Places in the World: Treasures from the Venable Collection
Africa: Historical Kingdoms
Northern Africa had been known, visited, and colonized by European cultures as early as the Roman Republic, but most of Africa was only intermittently explored. Powerful currents made sailing along the west coast a dangerous proposition and overland travel presented its own challenges. Africa is the second largest continent with a surface area of 30,375,000 square kilometers, almost triple the size of Europe, containing a dizzying array of climate zones and different terrains, to say nothing of the animals and civilizations unknown to Europeans except in the reports of a handful of enterprising explorers, missionaries, and adventurers.
Early European maps of Africa, including the ones in this gallery, were riddled with inaccuracies.
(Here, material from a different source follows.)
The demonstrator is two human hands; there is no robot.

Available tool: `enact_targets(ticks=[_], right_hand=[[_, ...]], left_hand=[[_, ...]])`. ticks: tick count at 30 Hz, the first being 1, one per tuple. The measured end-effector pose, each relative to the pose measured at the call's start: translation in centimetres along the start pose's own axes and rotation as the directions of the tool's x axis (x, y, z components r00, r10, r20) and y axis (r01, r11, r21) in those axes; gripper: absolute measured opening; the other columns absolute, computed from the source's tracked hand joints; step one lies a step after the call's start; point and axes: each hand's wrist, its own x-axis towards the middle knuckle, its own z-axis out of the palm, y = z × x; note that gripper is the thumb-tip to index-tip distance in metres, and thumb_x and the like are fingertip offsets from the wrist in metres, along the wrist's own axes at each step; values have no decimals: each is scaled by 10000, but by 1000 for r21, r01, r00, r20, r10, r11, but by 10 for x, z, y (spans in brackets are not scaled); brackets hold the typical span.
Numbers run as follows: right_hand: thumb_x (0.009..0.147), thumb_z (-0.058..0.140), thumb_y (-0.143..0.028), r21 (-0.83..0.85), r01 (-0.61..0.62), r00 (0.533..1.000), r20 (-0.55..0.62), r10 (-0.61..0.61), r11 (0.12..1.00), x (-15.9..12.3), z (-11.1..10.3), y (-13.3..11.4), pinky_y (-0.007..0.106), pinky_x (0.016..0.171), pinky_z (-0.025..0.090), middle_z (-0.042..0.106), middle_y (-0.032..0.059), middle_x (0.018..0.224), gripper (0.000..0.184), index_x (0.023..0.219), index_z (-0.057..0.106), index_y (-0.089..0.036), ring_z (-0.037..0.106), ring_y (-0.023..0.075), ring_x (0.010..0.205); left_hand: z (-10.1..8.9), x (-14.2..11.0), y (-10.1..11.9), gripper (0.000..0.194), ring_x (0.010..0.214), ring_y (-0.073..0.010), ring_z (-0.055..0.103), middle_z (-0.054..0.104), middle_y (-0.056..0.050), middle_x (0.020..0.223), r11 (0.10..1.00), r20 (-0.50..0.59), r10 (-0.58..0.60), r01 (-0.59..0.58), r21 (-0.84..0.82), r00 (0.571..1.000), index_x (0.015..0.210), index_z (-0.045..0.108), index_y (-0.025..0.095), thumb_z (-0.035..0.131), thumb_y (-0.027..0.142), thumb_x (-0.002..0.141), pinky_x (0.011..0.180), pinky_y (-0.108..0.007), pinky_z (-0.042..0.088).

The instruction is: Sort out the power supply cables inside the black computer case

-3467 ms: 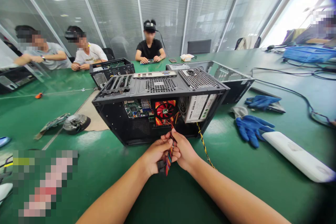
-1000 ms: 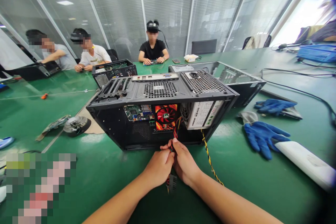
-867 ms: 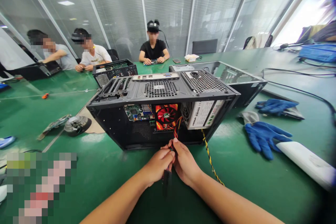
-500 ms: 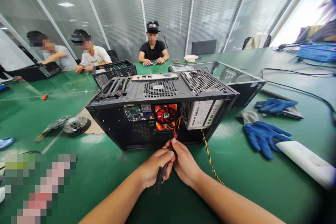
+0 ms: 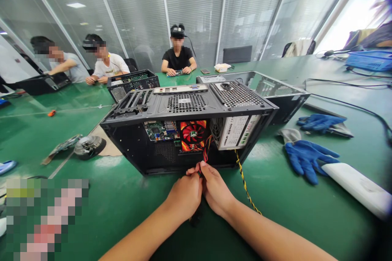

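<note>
An open black computer case (image 5: 190, 108) lies before me, its open side facing me. Inside are a green motherboard (image 5: 159, 130), a red fan (image 5: 193, 132) and a power supply (image 5: 234, 132) with a white label. From beside the power supply a bundle of coloured cables (image 5: 206, 154) runs out over the case's near edge into my fingers. My left hand (image 5: 186, 193) is closed round the bundle, its back turned up. Touching it, my right hand (image 5: 216, 187) pinches the same cables. A dark, blurred connector (image 5: 195, 218) hangs below my left hand, mostly hidden.
A yellow-black twisted cable (image 5: 244, 179) trails onto the green table. To the right lie blue gloves (image 5: 306, 157) and a long white object (image 5: 358, 187). Left is a round metal part (image 5: 90, 147). Behind stand more cases (image 5: 283, 98), and people (image 5: 177, 55) sit across the table.
My view has turned slightly left since the first frame. My left hand has repeatedly turned about the cables, swinging the connector from side to side; my right hand keeps its pinch.
</note>
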Motion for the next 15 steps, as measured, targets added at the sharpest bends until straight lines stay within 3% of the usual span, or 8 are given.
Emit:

A distinctive and recurring error lay in the large bodies of water in central Africa marked on maps, typically called Zaire Lacus, Zembra or Zembre Lacus, and Zaflan Lacus (or some variation thereof). Only Lacus Zaflan (now known as Lake Malawi) is a actual lake whereas the others were probably swamps or floodplains. The error recurs because of the derivative nature of mapmaking, both then and now. Maps of Africa were drawn based on a chain of data transmitted through numerous accounts. Scherer, for instance, relied on the work of on Athanasius Kircher (1602-1680), who himself had relied on the missionary Pedro Paéz y Jaramillo (1564-1622), the first European to travel to the source of the Blue Nile. Scherer’s maps in turn were be used as a basis for other mapmakers, including Matthäus Seutter (1685-1757), whose Diversi Globi Terr-Aquei Statione variante et Visu intercedente (ca. 1740) shows similar errors.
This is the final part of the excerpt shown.